1) Regenerated church membership. I think we're talking about a certain type of Christian who is a baptised and discipled believer. I'm OK with this, it's essential but is it number one? In some sense I think we may operate in a different box. Here is a picture to help explain (ignore the Bible part, I just want the basic idea):

You see, if church is only dependent on who's regenerated then we've created a box. You're in if you're 'regenerated' and outside if you're not. I prefer the model where some are closer to Christ along their faith journey while others are further away.

2) Qualified leadership. I'm definitely in favour of strong leaders, leader of leaders. However, for this particular pastor he would qualify part of this statement with male leadership. The main leaders of any church (the lead pastor) can and should only be a man. I'm not sure I agree with this statement, Calgary Church is much more open to women leaders. We would base our decision of church leaders on giftings rather than anatomy, although acknowledge we are created different (male v female).

3) Preaching and worship
. I would say no and yes. I disagree that preaching is necessary. It's nice to have, in fact, necessary to have some form of proclaiming the gospel story, but does it have to be preaching? Maybe it's an argument of semantics. However, considering I've heard this guy preach, heard others preach, get bored after 30 minutes, I really can't believe God's church community must include a disproportional component of one guy's opinion on the Bible/topic.

This is a very Protestant position, and although I'm one myself, think we've got to come up with a more effective way to 'preach'. If standing up in front of a crowd while they all listen to you like school for 45 minutes is your idea of preaching then no, it's not necessary. If it's sharing the gospel story in 20 minutes or less then I'm game. (Not to say someone can't share for more than 20 minutes, but every single week???)

Worship, celebration as a community who God is, is necessary when the community gathers, and is also expressed in unique ways in our every day life. How it looks week in and week out is open.

4) Rightly administered sacraments. As in communion, footwashing...giving...I'm in favour, and wish this replaced 'preaching' as the main component of church community gatherings.

5) Spirit unity. Unified as one spirit in the Holy Spirit. Yes.

6) Holiness. The process of drawing closer to God's reign; to become more like the characteristics of Jesus Christ. This is a process, I'm in favour, however, I don't believe God loves you more because you adopt more of his attributes.

7) The Great Commandment to love. If it's so great why isn't it higher?

8) The Great Commission to evangelize and make disciples. Higher, higher! Crucial yet cannot occur in a self-serving community. I think this is the close to the entirety of the the purpose of 'church'. I would put this ahead of 'preaching'.

Here are some contrasting styles of what the church is not that were included.

1) The church is not a building. NO kidding! However, I think the majority of churches understand and even proclaim this. However, they still offer a 'sit and see and consume' model in their buildings so they state one thing but do another. Hypocrisy.

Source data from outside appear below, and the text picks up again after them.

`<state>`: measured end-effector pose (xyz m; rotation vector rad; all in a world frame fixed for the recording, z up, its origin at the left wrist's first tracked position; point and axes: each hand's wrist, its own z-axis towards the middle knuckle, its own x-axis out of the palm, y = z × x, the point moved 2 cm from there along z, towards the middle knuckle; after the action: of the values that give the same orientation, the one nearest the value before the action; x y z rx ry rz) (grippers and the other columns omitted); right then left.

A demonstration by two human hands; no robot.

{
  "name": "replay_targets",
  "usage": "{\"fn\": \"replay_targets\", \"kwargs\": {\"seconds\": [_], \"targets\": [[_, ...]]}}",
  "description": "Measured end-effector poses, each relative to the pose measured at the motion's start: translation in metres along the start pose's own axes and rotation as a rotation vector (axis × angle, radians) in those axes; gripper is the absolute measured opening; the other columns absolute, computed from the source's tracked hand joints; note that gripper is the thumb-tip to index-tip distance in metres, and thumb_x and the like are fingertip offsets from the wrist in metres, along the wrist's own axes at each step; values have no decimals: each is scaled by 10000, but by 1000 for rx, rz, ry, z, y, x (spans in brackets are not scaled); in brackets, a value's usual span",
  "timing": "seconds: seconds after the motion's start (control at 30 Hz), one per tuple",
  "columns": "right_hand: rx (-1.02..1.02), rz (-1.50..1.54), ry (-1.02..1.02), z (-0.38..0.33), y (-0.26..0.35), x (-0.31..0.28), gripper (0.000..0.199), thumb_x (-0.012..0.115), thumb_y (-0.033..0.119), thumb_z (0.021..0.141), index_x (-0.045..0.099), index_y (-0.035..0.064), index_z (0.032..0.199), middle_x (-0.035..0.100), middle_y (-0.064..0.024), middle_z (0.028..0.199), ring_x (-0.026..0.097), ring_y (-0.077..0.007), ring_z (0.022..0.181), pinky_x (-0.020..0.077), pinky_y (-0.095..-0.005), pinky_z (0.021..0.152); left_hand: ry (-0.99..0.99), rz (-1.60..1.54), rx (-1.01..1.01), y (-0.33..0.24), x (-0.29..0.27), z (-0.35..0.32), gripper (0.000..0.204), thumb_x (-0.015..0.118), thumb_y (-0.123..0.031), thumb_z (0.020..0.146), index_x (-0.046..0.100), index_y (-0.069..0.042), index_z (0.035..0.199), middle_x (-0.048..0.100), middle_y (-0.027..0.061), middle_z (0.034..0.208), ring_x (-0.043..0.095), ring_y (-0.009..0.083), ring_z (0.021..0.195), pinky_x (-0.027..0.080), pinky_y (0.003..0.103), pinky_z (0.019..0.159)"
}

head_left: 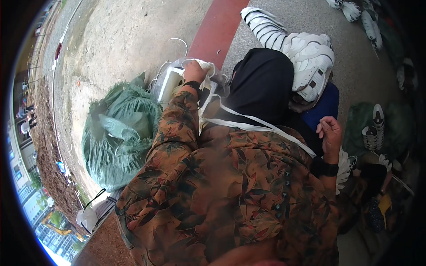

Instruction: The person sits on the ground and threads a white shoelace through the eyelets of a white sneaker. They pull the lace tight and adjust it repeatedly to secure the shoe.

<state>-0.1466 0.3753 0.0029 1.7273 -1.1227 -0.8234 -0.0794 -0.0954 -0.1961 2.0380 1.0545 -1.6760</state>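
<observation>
My left hand (196, 72) is closed on a bunch of white shoelaces (208, 67) at the mouth of a clear plastic bag (220, 83). One long white lace (248, 126) runs from there across my lap to near my right wrist. My right hand (330, 133) is raised with its fingers curled in; what they hold, if anything, is hidden. Just beyond it, a stack of nested white shoe uppers (307, 57) leans beside the black cloth (262, 84) over my lap. Under the nearest upper shows blue material (326, 103).
A green woven sack (122, 133) bulges at my left. To the right lie a laced grey-and-white shoe upper (374, 133) and dark green sacking (355, 117). More white uppers (370, 26) are at the far right. A red stripe (217, 31) crosses the concrete (146, 31) ahead.
</observation>
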Motion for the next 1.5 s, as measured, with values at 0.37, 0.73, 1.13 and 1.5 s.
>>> {"fn": "replay_targets", "kwargs": {"seconds": [0.37,0.73,1.13,1.5], "targets": [[3,-220,457,27,66,72,70,568,71,801,587,6,815,564,-20,631,483,-59,558,372,-181,521,206,-1072,20,35,19,-19,510,623,-112,660,533,22,1144,626,123,989,610,220,876,468,307,803],[-611,-695,486,78,60,237,116,600,70,770,557,-37,761,555,-136,607,546,-234,530,410,-315,509,125,-1226,310,-35,-103,-113,500,631,8,675,510,-5,1160,594,48,1028,551,109,935,447,257,831],[5,123,723,72,73,204,133,484,50,840,473,40,707,429,4,557,362,-49,461,254,-201,416,-69,-1001,421,-8,-90,-120,365,583,21,729,526,-4,1090,583,84,1008,548,155,951,425,286,855],[-852,167,355,56,153,56,181,576,188,877,446,63,874,281,73,557,217,-9,449,183,-182,423,-151,-1124,847,-131,-198,-150,580,674,-200,762,414,4,1239,495,168,1192,470,254,1128,377,349,946]]}}
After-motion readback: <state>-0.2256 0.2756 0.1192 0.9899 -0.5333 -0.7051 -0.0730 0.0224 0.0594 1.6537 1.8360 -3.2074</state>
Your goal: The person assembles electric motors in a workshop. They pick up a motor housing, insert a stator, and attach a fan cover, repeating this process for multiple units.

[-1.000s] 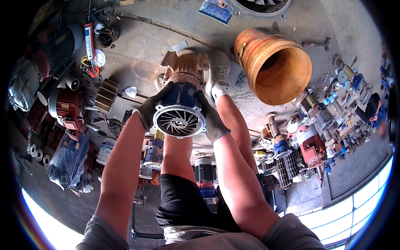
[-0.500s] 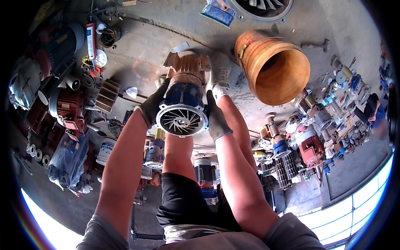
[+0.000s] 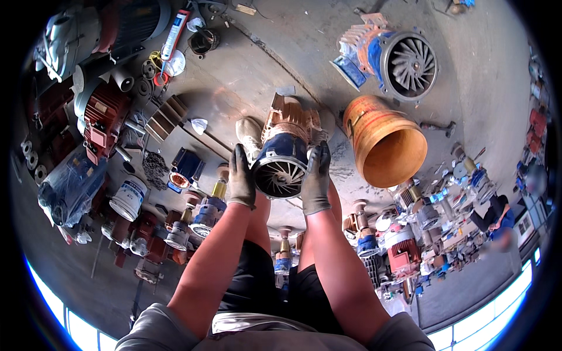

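Observation:
An electric motor-like machine (image 3: 282, 146) lies between my feet. It has a rusty finned body, a blue housing, and a round metal end with curved vanes turned toward me. My gloved left hand (image 3: 241, 180) is at its left side, fingers stretched out and the palm toward the blue housing. My gloved right hand (image 3: 317, 178) is at the right side, fingers also straight, overlapping the rim of the vaned end. Neither hand's fingers wrap round the machine. Whether the palms touch it I cannot tell.
A large orange metal cylinder (image 3: 391, 143) lies to the right, with a similar vaned machine (image 3: 410, 65) beyond it and a hammer (image 3: 440, 127) beside it. At left are red motors (image 3: 105, 114), a white bucket (image 3: 129, 198) and a sealant tube (image 3: 174, 36). A person (image 3: 500, 222) sits far right.
My hands have shifted from grasping the machine's sides to lying straight-fingered beside it. The view has swung, so the second vaned machine shows fully and surroundings appear shifted.

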Action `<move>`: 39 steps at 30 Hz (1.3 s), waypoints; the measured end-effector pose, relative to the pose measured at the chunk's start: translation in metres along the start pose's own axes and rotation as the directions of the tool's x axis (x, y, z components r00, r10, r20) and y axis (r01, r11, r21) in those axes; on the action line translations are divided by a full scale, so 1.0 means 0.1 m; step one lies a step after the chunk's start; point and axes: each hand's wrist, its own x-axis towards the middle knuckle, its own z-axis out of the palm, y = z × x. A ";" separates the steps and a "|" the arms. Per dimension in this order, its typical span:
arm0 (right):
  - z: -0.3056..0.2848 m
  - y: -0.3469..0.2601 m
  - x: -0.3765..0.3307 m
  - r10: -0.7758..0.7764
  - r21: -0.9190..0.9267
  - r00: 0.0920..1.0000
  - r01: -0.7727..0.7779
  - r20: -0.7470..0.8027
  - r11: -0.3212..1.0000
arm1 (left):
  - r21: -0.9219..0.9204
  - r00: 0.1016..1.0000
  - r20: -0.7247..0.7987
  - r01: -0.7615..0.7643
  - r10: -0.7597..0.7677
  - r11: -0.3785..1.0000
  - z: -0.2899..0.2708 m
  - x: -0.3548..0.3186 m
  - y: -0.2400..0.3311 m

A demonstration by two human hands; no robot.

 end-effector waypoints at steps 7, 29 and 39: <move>0.02 -0.23 0.11 0.384 0.292 0.922 -0.380 0.045 0.878 | -0.680 0.852 0.010 0.389 -0.523 0.621 0.31 0.15 0.24; 0.01 -0.34 0.07 0.237 0.118 0.971 -0.232 -0.031 0.965 | -0.561 0.859 -0.001 0.423 -0.511 0.711 0.11 0.17 0.45; 0.04 -0.15 0.05 0.023 -0.125 0.998 -0.031 -0.067 0.992 | -0.342 0.969 -0.066 0.202 -0.238 0.918 0.55 0.05 -0.07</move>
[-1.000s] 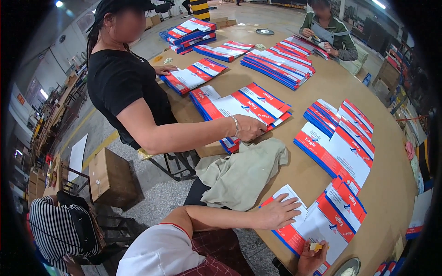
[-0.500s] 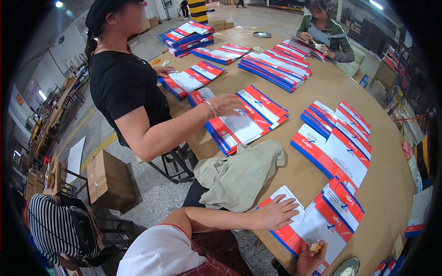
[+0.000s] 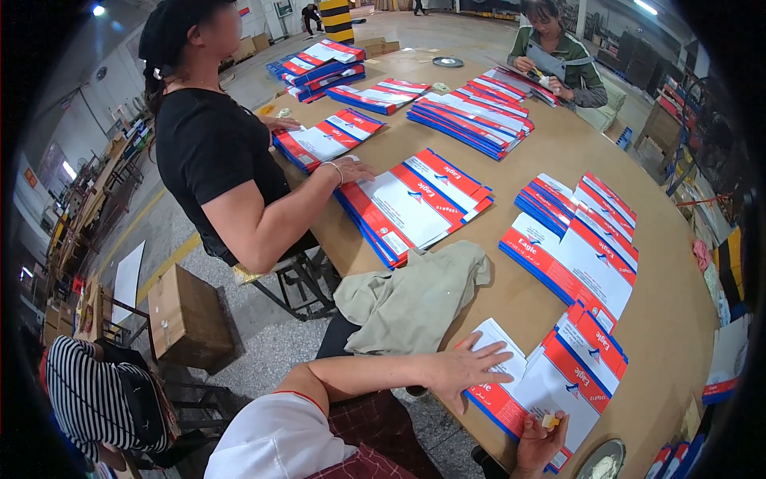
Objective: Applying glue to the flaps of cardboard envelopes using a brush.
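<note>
My left hand (image 3: 472,372) lies flat with fingers spread on the left part of a red, white and blue printed cardboard sheet (image 3: 562,393) at the near table edge. A white flap (image 3: 496,342) of cardboard shows beside its fingertips. My right hand (image 3: 542,444) is closed round a small yellow-and-white piece (image 3: 549,421), held over the sheet's lower part; its exact kind is unclear. Beside that hand, at the bottom edge, stands a round metal dish (image 3: 587,467) with white paste.
A crumpled grey-green cloth (image 3: 411,299) lies left of my sheet. Fanned printed cardboard (image 3: 586,263) sits beyond it on the brown table (image 3: 678,319). A co-worker in black (image 3: 219,152) stands left by more stacks; another person (image 3: 554,60) works at the far side.
My left hand has slid a little left and toward the table edge, fingers spreading wider. The co-worker's near hand has drawn back left across the stack. My right hand has hardly moved.
</note>
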Available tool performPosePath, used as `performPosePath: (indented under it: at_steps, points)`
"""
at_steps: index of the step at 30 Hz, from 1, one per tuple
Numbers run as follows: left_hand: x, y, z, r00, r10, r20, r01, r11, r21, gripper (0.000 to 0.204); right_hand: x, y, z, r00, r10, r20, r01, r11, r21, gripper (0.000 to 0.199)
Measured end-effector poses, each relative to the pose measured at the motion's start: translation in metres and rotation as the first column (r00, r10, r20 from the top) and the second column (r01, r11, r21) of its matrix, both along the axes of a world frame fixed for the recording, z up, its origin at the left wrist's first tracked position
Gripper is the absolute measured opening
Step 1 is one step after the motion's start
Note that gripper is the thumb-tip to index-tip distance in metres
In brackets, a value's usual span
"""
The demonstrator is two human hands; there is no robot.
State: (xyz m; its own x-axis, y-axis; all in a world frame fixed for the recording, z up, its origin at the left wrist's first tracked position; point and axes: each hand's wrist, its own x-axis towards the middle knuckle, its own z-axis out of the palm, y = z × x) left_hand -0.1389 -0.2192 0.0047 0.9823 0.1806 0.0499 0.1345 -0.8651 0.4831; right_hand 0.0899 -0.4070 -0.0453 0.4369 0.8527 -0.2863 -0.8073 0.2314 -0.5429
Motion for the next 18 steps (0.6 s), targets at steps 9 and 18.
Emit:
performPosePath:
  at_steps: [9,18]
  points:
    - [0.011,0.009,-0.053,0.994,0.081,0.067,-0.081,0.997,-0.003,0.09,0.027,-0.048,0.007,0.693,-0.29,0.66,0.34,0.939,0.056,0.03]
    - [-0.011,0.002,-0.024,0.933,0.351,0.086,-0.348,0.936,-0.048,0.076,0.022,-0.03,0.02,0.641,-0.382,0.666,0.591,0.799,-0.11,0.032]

2) The church is not any one denomination. True, nor does it have to be one.

3) The church is not a eucharistic society, or a vending machine. yes.

4) The church is not a business. Tell that to almost all evangelicals in Calgary! Regardless of denomination, these churches use profit-maximizing/corporate techniques to operate and measure effectiveness in their churches. Again, although they say they have a purpose for 'lost souls', in reality their actions are more in tune with managing money, managing land, managing leaders, managing vision, and managing 'effectiveness' (what is that exactly within the church context?)

So that's my take, is there something missing?